Berlin. - Die Agrarminister der 20 mächtigsten Industrie- und Schwellenländer (G20) treffen sich vom 22. bis 23. Juni in Paris. Im Vorfeld hat das katholische Hilfswerk MISEREOR resolute Maßnahmen zur Stabilisierung der Nahrungsmittelpreise gefordert. "Für viele Arme weltweit ist das Auf und Ab der Preise lebensbedrohlich. Die G20 haben eine besondere moralische und menschenrechtliche Verpflichtung, die starken Preisschwankungen wirksam einzudämmen", erklärte MISEREOR-Geschäftsführer Martin Bröckelmann-Simon.
"Die Regierungen der G20 haben die Macht, die dringend erforderlichen Maßnahmen in Gang zu setzen: Warentermingeschäfte strenger zu regulieren, die öffentliche Förderung von Agrartreibstoffen zu beenden und den Einsatz von importiertem Sojaschrot als Futtermittel in der Tierhaltung zu reduzieren", mahnte Bröckelmann-Simon. "Entscheidend ist, dass sie jetzt auch den politischen Willen dazu aufbringen."
Besonders drastisch wirken sich die gestiegenen Preise am Horn von Afrika aus, das derzeit ohnehin von einer Dürre heimgesucht werde, so MISEREOR. Mais koste in Kenia aktuell 60 bis 80 Prozent mehr als noch vor einem Jahr.
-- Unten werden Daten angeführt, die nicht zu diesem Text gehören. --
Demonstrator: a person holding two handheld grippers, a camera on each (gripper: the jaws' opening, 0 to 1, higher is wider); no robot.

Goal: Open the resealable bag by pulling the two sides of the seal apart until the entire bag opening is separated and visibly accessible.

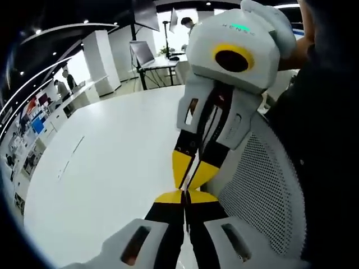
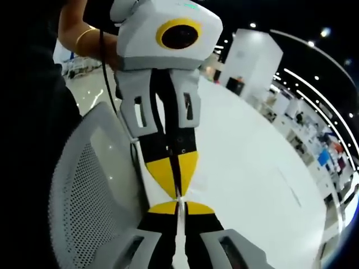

In Äthiopien seien die Maispreise sogar um bis zu 120 Prozent gestiegen. "Bewohner von Slums und andere Menschen, die ohnehin in tiefer Armut leben, können sich die Nahrungsmittel, die sie zum täglichen Überleben brauchen, nicht mehr leisten", sagte Bröckelmann-Simon. "Für die Haushalte vieler importabhängiger Länder sind die internationalen Preissteigerungen kaum mehr zu schultern." Laut Welternährungsorganisation FAO müssen die Entwicklungsländer für Nahrungsmittelimporte in diesem Jahr insgesamt 486 Milliarden US-Dollar ausgeben: ein Viertel mehr als im vergangenen Jahr.
Schuld an den internationalen Preissteigerungen ist für MISEREOR unter anderem die zunehmende Nutzung von Ölsaaten und Getreide für die Herstellung von Futtermittel und Agrartreibstoffen. "In der aktuellen dramatischen Lage müssen die G20 dem Rat von IWF, Weltbank und verschiedenen UN-Organisationen folgen und die Quoten und Subventionen für Agrartreibstoffe so schnell wie möglich einstellen", forderte Martin Bröckelmann-Simon.
Eine von diesen Organisationen Anfang Juni vorgelegte Hintergrundstudie hatte den G20 dringend zu diesem Schritt geraten. Der Studie zufolge hat sich zwischen 2000 und 2009 die globale Produktion von Bioethanol vervierfacht, von Biodiesel sogar verzehnfacht, so dass Agrartreibstoffe eindeutig zu den wichtigsten Preistreibern gehörten.
MISEREOR ermutigte Landwirtschaftsministerin Ilse Aigner (CSU), sich in Paris für eine strengere Regulierung von Warentermingeschäften stark zu machen. Anfang des Jahres hatte die Ministerin sich öffentlich für mehr Transparenz, eine Begrenzung der Positionen einzelner Händler sowie eine Begrenzung der täglich erlaubten Preisschwankungen an den Warenterminbörsen ausgesprochen. Seit März fordere die Bundesregierung nur noch Transparenz, jedoch keine Regulierung mehr. "Frau Aigner sollte im Sinne des Menschenrechts auf Nahrung zu ihrem Wort stehen und auch gegenüber Finanzminister Wolfgang Schäuble für diese Position werben", sagte Bröckelmann-Simon.